What it asked for was the lexicographically earliest answer key that was consistent with the test papers. What many people skimmed over while reading was the stipulation that each question was answered correctly at least once, and the admin room received plenty of "example 2 doesn't work!" messages. But past that, it was a pretty simple loop over all possible answer keys - the maximum number possible was 2^16, or 65536. For each of the possible keys, you just check two things: that the number of right answers by each student is correct, and that the answer to each question appears in some students' answer to that question.

KiloManX discuss it
Used as: Division One - Level Three:
Value 1000
Submission Rate 56 / 185 (30.27%)
Success Rate 49 / 56 (87.50%)
High Score dgarthur for 954.67 points (6 mins 14 secs)
Average Score 744.43 (for 49 correct submissions)

I just said that 15 to 20 should ring alarm bells, but here's one place that's not going to work. At first glance, it may seem that the best way to do things is a brute-force search over all N! boss orders, but at N = 15, that's not going to run in time. Instead, there's a massive time reduction that can be made by noticing that at any given point, you will have acquired some number of boss weapons, and that beating boss 1 and then boss 2 is exactly the same in terms of state as beating boss 2 and then boss 1. The only difference, perhaps, is the number of shots it takes. Looking at it in this way, the O(2^n) DP solution is the way to go.

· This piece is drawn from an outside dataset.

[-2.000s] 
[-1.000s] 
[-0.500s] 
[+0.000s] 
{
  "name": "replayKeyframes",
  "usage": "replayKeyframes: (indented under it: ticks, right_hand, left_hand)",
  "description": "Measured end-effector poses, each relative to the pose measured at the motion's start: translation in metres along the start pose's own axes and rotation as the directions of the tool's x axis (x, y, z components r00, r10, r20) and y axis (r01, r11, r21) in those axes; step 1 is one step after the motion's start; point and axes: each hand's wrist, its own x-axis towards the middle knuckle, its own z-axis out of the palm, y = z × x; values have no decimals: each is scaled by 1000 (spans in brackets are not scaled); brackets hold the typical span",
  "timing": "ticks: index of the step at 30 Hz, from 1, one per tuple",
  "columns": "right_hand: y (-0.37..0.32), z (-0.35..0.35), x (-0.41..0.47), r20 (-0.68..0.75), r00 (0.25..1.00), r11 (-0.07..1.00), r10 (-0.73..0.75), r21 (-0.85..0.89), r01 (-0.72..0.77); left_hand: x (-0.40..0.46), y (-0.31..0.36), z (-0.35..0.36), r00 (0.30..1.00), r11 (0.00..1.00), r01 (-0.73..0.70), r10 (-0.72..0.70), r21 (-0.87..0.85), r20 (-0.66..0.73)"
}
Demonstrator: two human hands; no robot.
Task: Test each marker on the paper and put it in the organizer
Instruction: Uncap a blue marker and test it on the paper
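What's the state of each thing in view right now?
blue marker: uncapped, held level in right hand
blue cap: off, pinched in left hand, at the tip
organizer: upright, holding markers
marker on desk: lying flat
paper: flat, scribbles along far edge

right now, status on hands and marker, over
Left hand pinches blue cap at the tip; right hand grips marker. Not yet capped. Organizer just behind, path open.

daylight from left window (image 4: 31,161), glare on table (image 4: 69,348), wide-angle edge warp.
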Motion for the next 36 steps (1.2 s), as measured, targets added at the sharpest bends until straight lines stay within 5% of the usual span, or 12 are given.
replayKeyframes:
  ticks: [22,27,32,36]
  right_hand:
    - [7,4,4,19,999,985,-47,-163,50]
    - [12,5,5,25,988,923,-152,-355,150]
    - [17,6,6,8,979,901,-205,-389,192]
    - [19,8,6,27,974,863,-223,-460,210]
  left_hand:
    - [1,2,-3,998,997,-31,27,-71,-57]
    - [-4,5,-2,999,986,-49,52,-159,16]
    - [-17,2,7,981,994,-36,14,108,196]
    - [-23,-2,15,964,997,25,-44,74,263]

Our desired state is the situation where we have all N weapons. To get there, we could have beaten any of those N bosses with any of the other N - 1 weapons, or with the KiloBuster, and we will pick the option that requires the least shots. This process is recursive, so we can just recurse until we get to the base case, which is possessing no weapons. There are a whole lot of overlapping subproblems, or subsets of weapons, so we can cache these efficiently using bitmasks. This one turned out to be essentially a textbook demonstration of DP, as evidenced by the extremely high scores on this problem, not to mention the high success rate by those who did submit.

z
    int N;
    int shots[16][16], health[15];
    int best[32768];

    int recurse(int x) {
        if (x == 0) return 0;
        if (best[x] != 0) return best[x];
   int ret = 2000000000;
   for (int i = 0; i < N; i++) {
       if ((x & (1 << i)) != 0) {
           int s = health[i];
      for (int j = 0; j < N; j++) {
          if (i != j && (x & 1 << j) != 0 && shots[j+1][i+1] < s)
              s = shots[j+1][i+1];
      }
      int q = recurse(x ^ (1 << i)) + s;
      if (q < ret) ret = q;
       }
   }
   return ret;
    }

    int leastShots(vector<string> damageChart, vector<int> bossHealth) {
        N = damageChart.size()
        for (int i = 0; i < N; i++)
            shots[0][i+1] = health[i] = bossHealth[i];
        for (int i = 0; i < N; i++)
            for (int j = 0; j < N; j++) {
           if (i == j || damageChart[i][j] == '0') shots[i+1][j+1] = 1000000;
      else shots[i+1][j+1] = (health[j] + damageChart[i][j] - '1') /
                             (damageChart[i][j] - '0');
            }
   return recurse((1 << N)-1);    
    }

It should be noted that this problem is in fact just the same as the problem of constructing a minimal spanning tree on a directed graph, starting from a specified node, called the root. If I had insisted stubbornly on keeping N = 50, which was the original constraint size when I originally proposed the problem, then DP would also time out and a more sophisticated algorithm would have been necessary. While the undirected MST algorithm can be solved using a greedy algorithm, that doesn't quite work when the edges become directed, as one of the example cases demonstrated.

However, various algorithms have been discovered that solve the directed case of the Minimal Spanning Tree problem. More on such algorithms can be found here. Implementations of the Chu-Liu/Edmonds Algorithm run in O(E log V) on average and O(V^2) for dense graphs, certainly well in time to solve this problem, although with N = 15, it's overkill.